#### Working data:
*** Block opens ***

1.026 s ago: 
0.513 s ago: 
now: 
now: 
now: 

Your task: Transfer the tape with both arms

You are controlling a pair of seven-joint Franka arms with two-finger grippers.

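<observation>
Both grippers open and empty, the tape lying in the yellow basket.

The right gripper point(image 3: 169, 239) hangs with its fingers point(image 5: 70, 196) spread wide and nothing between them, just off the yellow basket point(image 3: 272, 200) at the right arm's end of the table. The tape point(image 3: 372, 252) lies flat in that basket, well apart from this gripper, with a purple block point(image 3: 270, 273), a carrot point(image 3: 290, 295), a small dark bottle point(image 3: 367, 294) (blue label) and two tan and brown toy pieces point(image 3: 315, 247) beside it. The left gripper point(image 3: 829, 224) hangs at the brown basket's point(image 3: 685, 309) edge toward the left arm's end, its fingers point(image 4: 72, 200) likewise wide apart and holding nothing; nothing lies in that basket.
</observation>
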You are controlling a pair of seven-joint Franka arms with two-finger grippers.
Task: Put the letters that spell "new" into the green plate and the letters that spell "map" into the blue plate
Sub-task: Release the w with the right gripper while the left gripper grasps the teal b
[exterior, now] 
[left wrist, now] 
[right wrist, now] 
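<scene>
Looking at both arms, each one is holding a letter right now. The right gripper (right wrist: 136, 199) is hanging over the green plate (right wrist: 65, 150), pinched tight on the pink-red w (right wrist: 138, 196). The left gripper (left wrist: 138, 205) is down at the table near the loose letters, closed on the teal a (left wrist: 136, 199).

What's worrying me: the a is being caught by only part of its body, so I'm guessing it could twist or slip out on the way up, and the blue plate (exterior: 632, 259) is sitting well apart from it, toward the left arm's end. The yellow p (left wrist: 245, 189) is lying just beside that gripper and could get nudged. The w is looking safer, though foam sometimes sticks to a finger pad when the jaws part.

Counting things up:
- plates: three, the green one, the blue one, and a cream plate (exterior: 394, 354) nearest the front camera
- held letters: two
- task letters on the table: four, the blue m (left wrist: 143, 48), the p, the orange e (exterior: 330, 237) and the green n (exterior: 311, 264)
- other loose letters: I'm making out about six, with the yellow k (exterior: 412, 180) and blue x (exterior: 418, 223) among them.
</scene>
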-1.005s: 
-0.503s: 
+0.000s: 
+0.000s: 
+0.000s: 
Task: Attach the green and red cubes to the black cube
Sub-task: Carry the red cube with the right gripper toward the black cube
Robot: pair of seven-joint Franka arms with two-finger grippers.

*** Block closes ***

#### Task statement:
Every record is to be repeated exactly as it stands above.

#### Finished exercise:
1.026 s ago: 
0.513 s ago: 
now: 
now: 
now: 

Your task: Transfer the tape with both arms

You are controlling a pair of seven-joint Franka arms with two-finger grippers.

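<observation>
Both grippers open and empty, the tape lying in the yellow basket.

The right gripper point(image 3: 169, 239) hangs with its fingers point(image 5: 70, 196) spread wide and nothing between them, just off the yellow basket point(image 3: 272, 200) at the right arm's end of the table. The tape point(image 3: 372, 252) lies flat in that basket, well apart from this gripper, with a purple block point(image 3: 270, 273), a carrot point(image 3: 290, 295), a small dark bottle point(image 3: 367, 294) (blue label) and two tan and brown toy pieces point(image 3: 315, 247) beside it. The left gripper point(image 3: 829, 224) hangs at the brown basket's point(image 3: 685, 309) edge toward the left arm's end, its fingers point(image 4: 72, 200) likewise wide apart and holding nothing; nothing lies in that basket.
</observation>
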You are controlling a pair of seven-joint Franka arms with two-finger grippers.
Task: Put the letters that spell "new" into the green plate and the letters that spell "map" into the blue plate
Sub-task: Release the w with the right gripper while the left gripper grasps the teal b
[exterior, now] 
[left wrist, now] 
[right wrist, now] 
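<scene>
Looking at both arms, each one is holding a letter right now. The right gripper (right wrist: 136, 199) is hanging over the green plate (right wrist: 65, 150), pinched tight on the pink-red w (right wrist: 138, 196). The left gripper (left wrist: 138, 205) is down at the table near the loose letters, closed on the teal a (left wrist: 136, 199).

What's worrying me: the a is being caught by only part of its body, so I'm guessing it could twist or slip out on the way up, and the blue plate (exterior: 632, 259) is sitting well apart from it, toward the left arm's end. The yellow p (left wrist: 245, 189) is lying just beside that gripper and could get nudged. The w is looking safer, though foam sometimes sticks to a finger pad when the jaws part.

Counting things up:
- plates: three, the green one, the blue one, and a cream plate (exterior: 394, 354) nearest the front camera
- held letters: two
- task letters on the table: four, the blue m (left wrist: 143, 48), the p, the orange e (exterior: 330, 237) and the green n (exterior: 311, 264)
- other loose letters: I'm making out about six, with the yellow k (exterior: 412, 180) and blue x (exterior: 418, 223) among them.
</scene>
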-1.005s: 
-0.503s: 
+0.000s: 
+0.000s: 
+0.000s: 
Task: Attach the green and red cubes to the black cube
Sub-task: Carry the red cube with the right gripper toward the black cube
Robot: pair of seven-joint Franka arms with two-finger grippers.

No additional answer is expected.